* Exercise aim: Reproduce the data below in full and to the letter, images excepted.

* Supplied material:
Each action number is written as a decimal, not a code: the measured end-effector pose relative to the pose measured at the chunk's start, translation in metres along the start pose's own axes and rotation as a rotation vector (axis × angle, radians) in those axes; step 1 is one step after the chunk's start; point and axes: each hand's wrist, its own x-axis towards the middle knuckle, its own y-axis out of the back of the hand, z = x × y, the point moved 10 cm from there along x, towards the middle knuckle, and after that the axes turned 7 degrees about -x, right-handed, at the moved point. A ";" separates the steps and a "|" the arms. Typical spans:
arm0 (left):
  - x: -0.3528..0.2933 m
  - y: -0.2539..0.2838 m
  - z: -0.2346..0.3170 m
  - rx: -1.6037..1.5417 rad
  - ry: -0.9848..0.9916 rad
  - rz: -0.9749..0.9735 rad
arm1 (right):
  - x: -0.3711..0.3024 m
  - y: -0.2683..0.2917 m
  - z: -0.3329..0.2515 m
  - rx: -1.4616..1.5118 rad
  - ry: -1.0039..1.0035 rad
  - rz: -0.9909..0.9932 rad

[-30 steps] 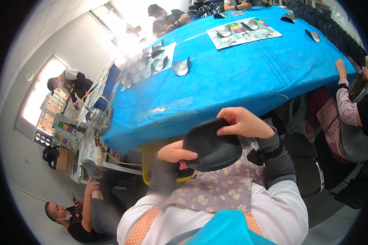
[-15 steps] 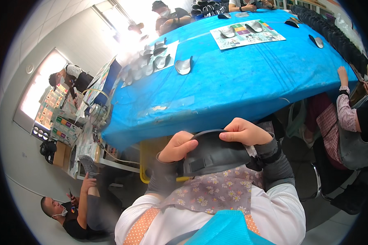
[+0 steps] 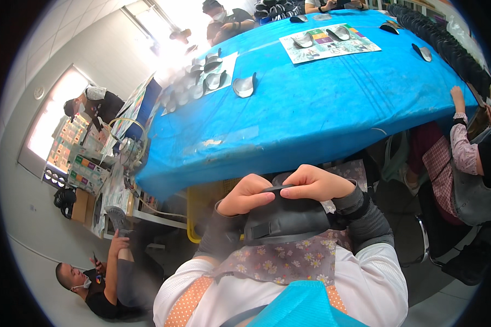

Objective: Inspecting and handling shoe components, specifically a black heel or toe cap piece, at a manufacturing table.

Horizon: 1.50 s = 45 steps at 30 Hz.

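Note:
In front of my lap I hold a black, curved, cap-like piece (image 3: 289, 215) with a small raised rectangular patch on its near left side. I cannot tell its exact kind. My left hand (image 3: 244, 195) is closed on its far rim, the thumb lying over the edge. My right hand (image 3: 317, 183) grips the same rim a little to the right, thumb on top. The two thumbs nearly meet at the middle. The fingers underneath are mostly hidden.
A blue-covered table (image 3: 300, 109) spreads ahead, with curved grey-and-black pieces (image 3: 244, 86) and printed sheets (image 3: 330, 43) on it. A yellow crate (image 3: 193, 218) sits beneath its near edge. A black chair (image 3: 439, 229) stands at right. Other people sit or stand around.
Both hands have moved closer together along the far rim, my right hand shifting left and slightly nearer. The rim between them now looks bent or pinched up.

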 end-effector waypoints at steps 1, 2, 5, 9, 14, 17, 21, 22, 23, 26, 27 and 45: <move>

* Task output:
Each action number is written as a decimal, not a code: the measured end-effector pose relative to the pose measured at the chunk's start, translation in metres along the start pose's own axes and rotation as a rotation vector (axis × angle, radians) in those axes; step 1 is one step after the chunk's start; point and axes: each hand's wrist, its own x-axis towards the middle knuckle, its own y-axis out of the back of the hand, z = x × y, the point moved 10 cm from there along x, towards the middle knuckle, and after that the axes turned 7 degrees about -x, right-handed, at the moved point. A ";" separates the steps and a "|" the arms. Typical spans:
arm0 (left):
  - x: -0.3528..0.2933 m
  - y: -0.2539..0.2838 m
  - z: -0.2346..0.3170 m
  - rx: -1.6037..1.5417 rad
  - ry: -0.9848..0.9916 rad
  - rz: -0.9749..0.9735 rad
arm1 (right):
  - x: -0.3711..0.3024 m
  - y: -0.2683..0.2917 m
  - z: -0.3329..0.2515 m
  - rx: -1.4616..1.5118 rad
  - ry: -1.0039..1.0035 rad
  - rz: -0.9909..0.9932 rad

[-30 steps] 
[-15 steps] 
[+0 steps] 

Objective: Inspecting and handling shoe components, specifically a black heel or toe cap piece, at a manufacturing table.

Horizon: 1.50 s = 45 steps at 30 Hz.

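Note:
In front of my lap I hold a black, curved, cap-like piece (image 3: 289, 215) with a small raised rectangular patch on its near left side. I cannot tell its exact kind. My left hand (image 3: 244, 195) is closed on its far rim, the thumb lying over the edge. My right hand (image 3: 317, 183) grips the same rim a little to the right, thumb on top. The two thumbs nearly meet at the middle. The fingers underneath are mostly hidden.
A blue-covered table (image 3: 300, 109) spreads ahead, with curved grey-and-black pieces (image 3: 244, 86) and printed sheets (image 3: 330, 43) on it. A yellow crate (image 3: 193, 218) sits beneath its near edge. A black chair (image 3: 439, 229) stands at right. Other people sit or stand around.
Both hands have moved closer together along the far rim, my right hand shifting left and slightly nearer. The rim between them now looks bent or pinched up.
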
 end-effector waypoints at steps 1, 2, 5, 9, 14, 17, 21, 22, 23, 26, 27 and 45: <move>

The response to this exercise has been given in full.